Alla fine degli anni '30 del secolo scorso, gli ebrei che risiedevano in Palestina avevano due nemici giurati: le forze inglesi del "Mandato" e gli arabi del paese, contro i quali nel 1936 combattevano già apertamente. Abbandonare tale partita doppia per andare a combattere in Spagna equivaleva a tradire il "Yishuv" e disertare le fila del sionismo. E fu proprio questo, il prezzo pagato dai circa 200 volontari ebrei che lasciarono la Palestina per unirsi alle Brigate Internazionali. A tutto questo, per loro, si aggiungeva un'altra macchia: quasi tutti, questi 200 giovani, erano militanti del Partito Comunista Palestinese, e perciò avversari della maggioranza sionista. La guerra di Spagna e la lotta contro il fascismo avrebbero unito questi ragazzi ebrei a persone di altre etnie provenienti dalla stessa Palestina, arabi come Ali Abdel Halik, caduto sul fronte di Teruel, come il giornalista Mustafa Sa´adi, ed altri armeni. Tutti loro dovettero subire la critica ed il disprezzo del movimento sionista di sinistra (con a capo il sindacato Histadrut), e poi, a partire dal 1948, quello delle istituzioni dello stato di Israele.

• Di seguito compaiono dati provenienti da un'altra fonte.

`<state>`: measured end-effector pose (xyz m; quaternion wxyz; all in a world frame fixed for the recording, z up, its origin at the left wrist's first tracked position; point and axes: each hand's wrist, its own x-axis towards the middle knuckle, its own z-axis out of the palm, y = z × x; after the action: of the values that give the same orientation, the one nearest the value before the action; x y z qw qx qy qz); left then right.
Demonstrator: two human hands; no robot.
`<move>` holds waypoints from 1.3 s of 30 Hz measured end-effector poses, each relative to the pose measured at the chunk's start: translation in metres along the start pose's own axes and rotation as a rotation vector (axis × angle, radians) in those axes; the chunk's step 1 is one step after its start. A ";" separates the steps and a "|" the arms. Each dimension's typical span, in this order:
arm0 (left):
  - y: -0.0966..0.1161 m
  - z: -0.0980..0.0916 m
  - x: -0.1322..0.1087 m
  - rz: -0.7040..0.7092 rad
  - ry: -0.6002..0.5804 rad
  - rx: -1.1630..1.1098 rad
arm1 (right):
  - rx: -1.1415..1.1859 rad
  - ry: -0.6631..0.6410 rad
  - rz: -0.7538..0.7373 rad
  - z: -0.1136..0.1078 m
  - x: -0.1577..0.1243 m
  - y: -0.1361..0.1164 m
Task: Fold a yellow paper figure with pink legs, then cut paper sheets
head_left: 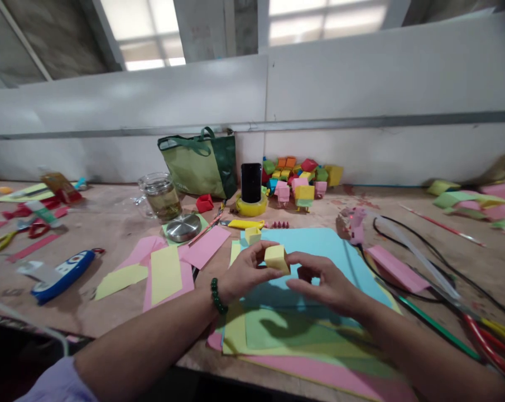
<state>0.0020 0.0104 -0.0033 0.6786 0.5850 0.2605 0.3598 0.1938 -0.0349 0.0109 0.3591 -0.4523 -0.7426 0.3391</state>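
Observation:
My left hand (246,272) pinches a small pale yellow paper box (276,258) between thumb and fingers, above the stacked sheets. Close on its right is my right hand (325,282), with thumb and index finger apart; the index fingertip is at the box's edge, and whether it presses there I cannot tell. Beneath both hands lies a light blue paper sheet (319,241), on top of green, yellow and pink sheets. Just beyond my left hand, another small yellow paper box (253,234) rests near the blue sheet's back edge.
A yellow craft knife (246,224) and a phone (251,181) on a yellow stand are behind the sheets. Coloured paper figures (304,195) crowd the back. A glass mug (160,198) and green bag (202,162) stand left; cables (428,251) and scissors (478,335) lie right.

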 end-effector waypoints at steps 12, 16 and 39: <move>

"Haniya prima di Madrid", aveva sancito Yaakov Hazan, dirigente di spicco della sinistra sionista, stabilendo quali dovevano essere le priorità per gli ebrei palestinesi, e la frase ebbe una discreta fortuna fra i componenti della comunità ebraica. Non fu così per David Karon, membro del kibbutz Magdiel, dove lavorava, che decise di andare in Spagna, e per questo venne espulso dal kibbutz.
Karon, come altri di quei circa duecento volontari, era sionista, ma la maggioranza erano comunisti anti-sionisti, detestati dalla comunità e perseguitati dalla polizia britannica. E, dopo la fine della guerra civile spagnola, a molti dei sopravvissuti non fu permesso di ritornare in Palestina.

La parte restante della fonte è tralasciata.